Once you have determined which metric you are going to use to pick winners, then you need to define your minimum data.


Define Minimum Data


Minimum data is the data that each ad in a test must achieve before you even examine an ad test to decide if you have a winning ad.


As each testing metric is comprised of different data types; first examine the chart and determine what minimum data you need to define based upon your testing criteria:


Metric Impressions Clicks Conversions Timeframe
CTR Yes Optional Yes
CPA Yes Yes
Conversion Rate Optional Yes Yes
CPI Yes Optional Yes
ROAS Yes Yes
RPI Yes Optional Yes




The only data criteria that every metric should utilize is a timeframe. You should never start a test on day 1 and end it on day 2 regardless of how much minimum data you achieve. As weekday searches, weekend searches, weekday searches at 9am, weekday searches over lunch hour, etc are different, if you don’t have a large enough timeframe then you’ll make poor decisions as you won’t have aggregated enough time in your results.  We suggest always using at least a week of information for a test, however, you can let a test run longer if you want, and in many cases you will have to let it run longer to hit all of your minimum data.


Minimum Data Suggestions


Suggesting minimum data is very difficult as you never know an account size and how much data it aggregates on a daily basis and theoretically, you’d want to suggest minimums by how much traffic any one ad group receives.

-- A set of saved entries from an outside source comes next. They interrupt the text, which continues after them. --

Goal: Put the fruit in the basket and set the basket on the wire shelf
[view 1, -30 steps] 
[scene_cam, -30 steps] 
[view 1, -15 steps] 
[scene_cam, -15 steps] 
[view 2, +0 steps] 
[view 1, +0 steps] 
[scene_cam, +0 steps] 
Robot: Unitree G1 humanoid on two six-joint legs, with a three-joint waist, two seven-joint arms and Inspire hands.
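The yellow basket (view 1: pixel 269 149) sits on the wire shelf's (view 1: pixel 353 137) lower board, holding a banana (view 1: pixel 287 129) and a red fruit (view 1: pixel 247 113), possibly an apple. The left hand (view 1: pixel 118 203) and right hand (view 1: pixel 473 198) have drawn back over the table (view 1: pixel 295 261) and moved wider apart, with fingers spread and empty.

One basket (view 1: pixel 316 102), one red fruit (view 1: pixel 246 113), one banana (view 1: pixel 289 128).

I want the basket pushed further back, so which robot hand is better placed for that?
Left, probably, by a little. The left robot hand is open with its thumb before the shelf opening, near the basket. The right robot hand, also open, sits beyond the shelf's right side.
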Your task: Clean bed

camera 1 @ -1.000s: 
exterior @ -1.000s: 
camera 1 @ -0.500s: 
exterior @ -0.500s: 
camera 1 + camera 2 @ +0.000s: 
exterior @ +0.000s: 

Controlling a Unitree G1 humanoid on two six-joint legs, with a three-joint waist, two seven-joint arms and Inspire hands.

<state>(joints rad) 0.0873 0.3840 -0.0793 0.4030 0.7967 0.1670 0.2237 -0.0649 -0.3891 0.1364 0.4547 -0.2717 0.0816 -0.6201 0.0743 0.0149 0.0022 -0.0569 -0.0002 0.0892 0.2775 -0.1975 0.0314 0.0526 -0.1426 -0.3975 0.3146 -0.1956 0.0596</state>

For instance, here’s some basic minimum guidelines you can use:


Impressions Clicks Conversions
Low traffic 300 300 7
Middle traffic 750 500 13
High traffic 1000 1000 20


However, please adjust these numbers based upon your traffic size. If your ad group receives 1,000 conversions/day; then you probably want at least 7,000 – 10,000 conversions, and possibly more, before you ever pick a winner.


The main rule to follow is that if one person can make a large difference in your data, then you don’t have enough. For instance, if you have 1 click on 100 impressions then you have a 1% CTR. If the 101st impression also clicks on your ad, then your CTR jumps to 1.98%, almost doubling your CTR. In that case, you should not be picking winners based upon CTR as each person who clicks on your ads is causing your metrics to fluctuate wildly.


In addition, you want each ad in a test to hit the minimum data before you progress in your testing. If you are testing by CPI and one ad has 300 impressions and the other has 1,000 and you’ve decided that 1,000 is your minimum number, then your test is not over as only one ad has reached your minimums.


Once your ad tests have reached your minimum data amounts, then you can progress to the next step: determining statistical confidence.


Confidence Factors For Ad Tests


Without getting into too much math, your confidence factors determine how confident you are, based upon your data, that a result is statistically better or worse than another result.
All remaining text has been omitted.